Cascaded Digital Filters

Overview

This page investigates what happens when two or more digital filters are used in combination. There are two ways of combining filters: in parallel or in cascade.

Figure 1: Design for sound-synthesis instruments using RMS power extraction to mitigate filter gain.

Combining filters in parallel means feeding the same source input into two or filters, and then mixing (adding) the separate filter outputs together. Although Klatt, 1980 advocated parallel filtering for synthesizing fricative consonants, Klatt did not supply frequency data with which would allow his approach to be replicated. I have nothing more to write about parallel filtering.
Combining filters in cascade means treating two or more filters as a sequence in which the output of one filter becomes the input for the next filter. This approach is heavily favored in the sound-synthesis literature.

One of the main challenges posed by digital filtering is that signal amplitudes coming out of a digital filter vary widely from amplitudes going in. The quotient of output amplitude divided by input amplitude is known as the gain. Gains from digital filtering tend to be much lower than unity, but the opposite can also be true, especially when inbound frequencies align with resonant peaks.
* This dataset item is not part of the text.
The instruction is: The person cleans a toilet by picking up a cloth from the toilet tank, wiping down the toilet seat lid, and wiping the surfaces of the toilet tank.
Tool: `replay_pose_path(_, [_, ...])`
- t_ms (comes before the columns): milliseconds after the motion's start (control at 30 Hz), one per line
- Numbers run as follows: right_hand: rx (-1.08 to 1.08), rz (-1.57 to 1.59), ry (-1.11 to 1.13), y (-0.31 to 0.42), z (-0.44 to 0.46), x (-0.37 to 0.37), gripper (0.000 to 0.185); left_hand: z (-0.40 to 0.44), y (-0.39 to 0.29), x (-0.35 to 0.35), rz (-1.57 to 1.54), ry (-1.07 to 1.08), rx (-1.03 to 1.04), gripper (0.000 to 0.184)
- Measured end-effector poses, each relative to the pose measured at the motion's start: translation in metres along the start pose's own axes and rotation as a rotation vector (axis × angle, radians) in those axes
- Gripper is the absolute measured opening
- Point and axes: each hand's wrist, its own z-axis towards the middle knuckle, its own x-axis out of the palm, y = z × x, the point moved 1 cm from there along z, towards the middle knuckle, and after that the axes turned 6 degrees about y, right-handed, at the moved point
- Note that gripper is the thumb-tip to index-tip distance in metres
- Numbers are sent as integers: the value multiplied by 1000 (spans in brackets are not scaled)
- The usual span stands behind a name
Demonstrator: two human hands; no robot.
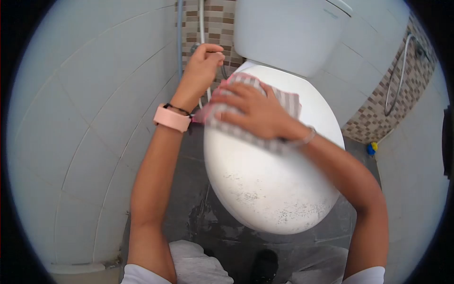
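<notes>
My right hand (250, 109) lies flat with its fingers spread on a checked cloth (288, 102) with a pink edge, pressing it against the closed white toilet lid (260, 175). The cloth covers the upper left part of the lid and hangs a little past its left edge. Dark scuff marks show on the lid's near end. My left hand (203, 66), with a pink band on the wrist, is raised left of the lid near the tank. Its fingers are curled, and nothing shows in them.
Behind the lid stands the white toilet tank (293, 33). Pipes (202, 28) run up the mosaic wall at the left. A hose (395, 80) hangs on the right wall, with a small blue and yellow object (372, 148) below. The floor (184, 189) is dark tile.
</notes>
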Motion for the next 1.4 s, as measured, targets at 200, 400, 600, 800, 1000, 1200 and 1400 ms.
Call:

Figure 1 presents the design pattern used throughout this page (and elsewhere) to moderate gain from digital filtering. I learned both the design and the underlying procedure for RMS power extraction at Barry Vercoe's 1978 summer computer sound-synthesis workshop. The green box labeled “Process” represents a bank of one or more digitals filters, examples of which will be considered through the remainder of this page. The basic idea is to normalize the output signal by dividing the raw result by its RMS power. The RMS envelope of the input signal may then be restored.

Low-Pass Filtering

In the The Audio Programming Book, Victor Lazzarini presents the difference coefficients used by FilterLowPass2B as part of a suite of 2nd-order “Butterworth” filters. According to Wikipedia, Butterworth filters are characterized by flat frequency response in the “pass band”, rapid drop-off at the cutoff frequency, and low signal leakage in the “stopped band”.


Figure 2 (a): Single low-pass filter.	Figure 2 (b): Amplitude versus log(frequency) with 400 Hz. “cutoff” for the filter shown in Figure 2 (a).	Figure 2 (c): Log(amplitude) versus log(frequency) with 400 Hz. “cutoff” for the filter shown in Figure 2 (a).

Figure 2 (a) shows a filter bank consisting of a single FilterLowPass2B unit. This unit implements Lazzarini's 2nd-order Butterworth low-pass filter with a 400 Hz. cutoff frequency. The frequency reponse curves for this filter with a 400 Hz. cutoff are replotted in Figure 2 (a) and Figure 2 (b). A set of frequency-response curves for various cutoff frequencies appears elsewhere; however, the 0 dB threshold in Figure 2 (c) has been decreased to reveal a severe downward bend up near the Nyquist limit.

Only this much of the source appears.